Documentation/locking/locktypes.rst

   1 .. SPDX-License-Identifier: GPL-2.0
   2
   3 .. _kernel_hacking_locktypes:
   4
   5 ==========================
   6 Lock types and their rules
   7 ==========================
   8
   9 Introduction
  10 ============
  11
  12 The kernel provides a variety of locking primitives which can be divided
  13 into three categories:
  14
  15  - Sleeping locks
  16  - CPU local locks
  17  - Spinning locks
  18
  19 This document conceptually describes these lock types and provides rules
  20 for their nesting, including the rules for use under PREEMPT_RT.
  21
  22
  23 Lock categories
  24 ===============
  25
  26 Sleeping locks
  27 --------------
  28
  29 Sleeping locks can only be acquired in preemptible task context.
  30
  31 Although implementations allow try_lock() from other contexts, it is
  32 necessary to carefully evaluate the safety of unlock() as well as of
  33 try_lock().  Furthermore, it is also necessary to evaluate the debugging
  34 versions of these primitives.  In short, don't acquire sleeping locks from
  35 other contexts unless there is no other option.
  36
  37 Sleeping lock types:
  38
  39  - mutex
  40  - rt_mutex
  41  - semaphore
  42  - rw_semaphore
  43  - ww_mutex
  44  - percpu_rw_semaphore
  45
  46 On PREEMPT_RT kernels, these lock types are converted to sleeping locks:
  47
  48  - local_lock
  49  - spinlock_t
  50  - rwlock_t
  51
  52
  53 CPU local locks
  54 ---------------
  55
  56  - local_lock
  57
  58 On non-PREEMPT_RT kernels, local_lock functions are wrappers around
  59 preemption and interrupt disabling primitives. Contrary to other locking
  60 mechanisms, disabling preemption or interrupts are pure CPU local
  61 concurrency control mechanisms and not suited for inter-CPU concurrency
  62 control.
  63
  64
  65 Spinning locks
  66 --------------
  67
  68  - raw_spinlock_t
  69  - bit spinlocks
  70
  71 On non-PREEMPT_RT kernels, these lock types are also spinning locks:
  72
  73  - spinlock_t
  74  - rwlock_t
  75
  76 Spinning locks implicitly disable preemption and the lock / unlock functions
  77 can have suffixes which apply further protections:
  78
  79  ===================  ====================================================
  80  _bh()                Disable / enable bottom halves (soft interrupts)

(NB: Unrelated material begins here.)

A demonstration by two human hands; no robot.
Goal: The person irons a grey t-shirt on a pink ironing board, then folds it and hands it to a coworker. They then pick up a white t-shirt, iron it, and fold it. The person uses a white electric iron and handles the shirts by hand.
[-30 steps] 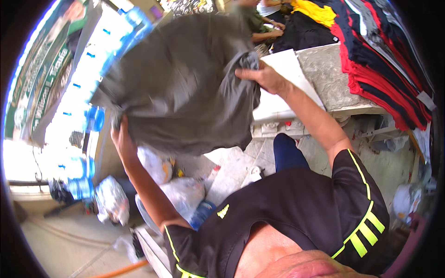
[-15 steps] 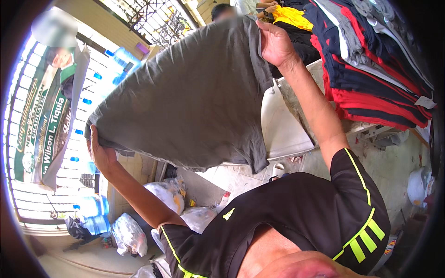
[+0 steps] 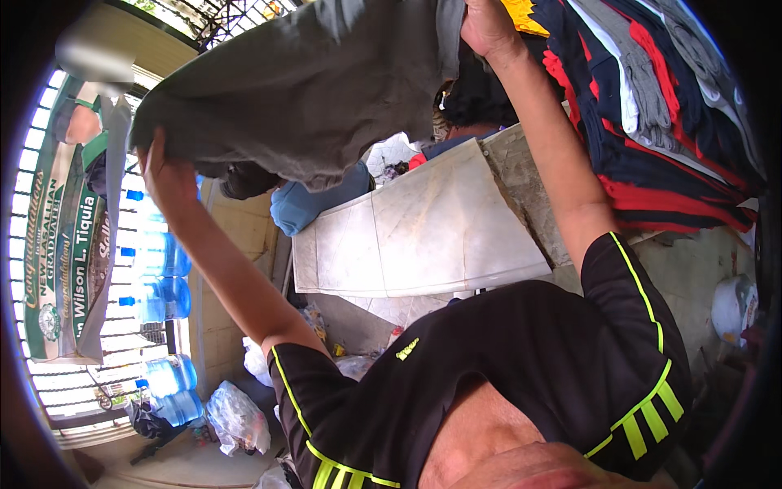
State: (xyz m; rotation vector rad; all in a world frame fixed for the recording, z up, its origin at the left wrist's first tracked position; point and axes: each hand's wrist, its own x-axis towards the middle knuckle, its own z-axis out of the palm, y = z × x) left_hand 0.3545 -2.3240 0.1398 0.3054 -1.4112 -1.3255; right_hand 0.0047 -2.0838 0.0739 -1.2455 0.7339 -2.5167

  81  _irq()               Disable / enable interrupts
  82  _irqsave/restore()   Save and disable / restore interrupt disabled state
  83  ===================  ====================================================
  84
  85
  86 Owner semantics
  87 ===============
  88
  89 The aforementioned lock types except semaphores have strict owner
  90 semantics:
  91
  92   The context (task) that acquired the lock must release it.
  93
  94 rw_semaphores have a special interface which allows non-owner release for
  95 readers.
  96
  97
  98 rtmutex
  99 =======
 100
 101 RT-mutexes are mutexes with support for priority inheritance (PI).
 102
 103 PI has limitations on non-PREEMPT_RT kernels due to preemption and
 104 interrupt disabled sections.
 105
 106 PI clearly cannot preempt preemption-disabled or interrupt-disabled
 107 regions of code, even on PREEMPT_RT kernels.  Instead, PREEMPT_RT kernels
 108 execute most such regions of code in preemptible task context, especially
 109 interrupt handlers and soft interrupts.  This conversion allows spinlock_t
 110 and rwlock_t to be implemented via RT-mutexes.
 111
 112
 113 semaphore
 114 =========
 115
 116 semaphore is a counting semaphore implementation.
 117
 118 Semaphores are often used for both serialization and waiting, but new use
 119 cases should instead use separate serialization and wait mechanisms, such
 120 as mutexes and completions.
 121
 122 semaphores and PREEMPT_RT
 123 ----------------------------
 124
 125 PREEMPT_RT does not change the semaphore implementation because counting
 126 semaphores have no concept of owners, thus preventing PREEMPT_RT from
 127 providing priority inheritance for semaphores.  After all, an unknown
 128 owner cannot be boosted. As a consequence, blocking on semaphores can
 129 result in priority inversion.
 130
 131
 132 rw_semaphore
 133 ============
 134
 135 rw_semaphore is a multiple readers and single writer lock mechanism.
 136
 137 On non-PREEMPT_RT kernels the implementation is fair, thus preventing
 138 writer starvation.
 139
 140 rw_semaphore complies by default with the strict owner semantics, but there
 141 exist special-purpose interfaces that allow non-owner release for readers.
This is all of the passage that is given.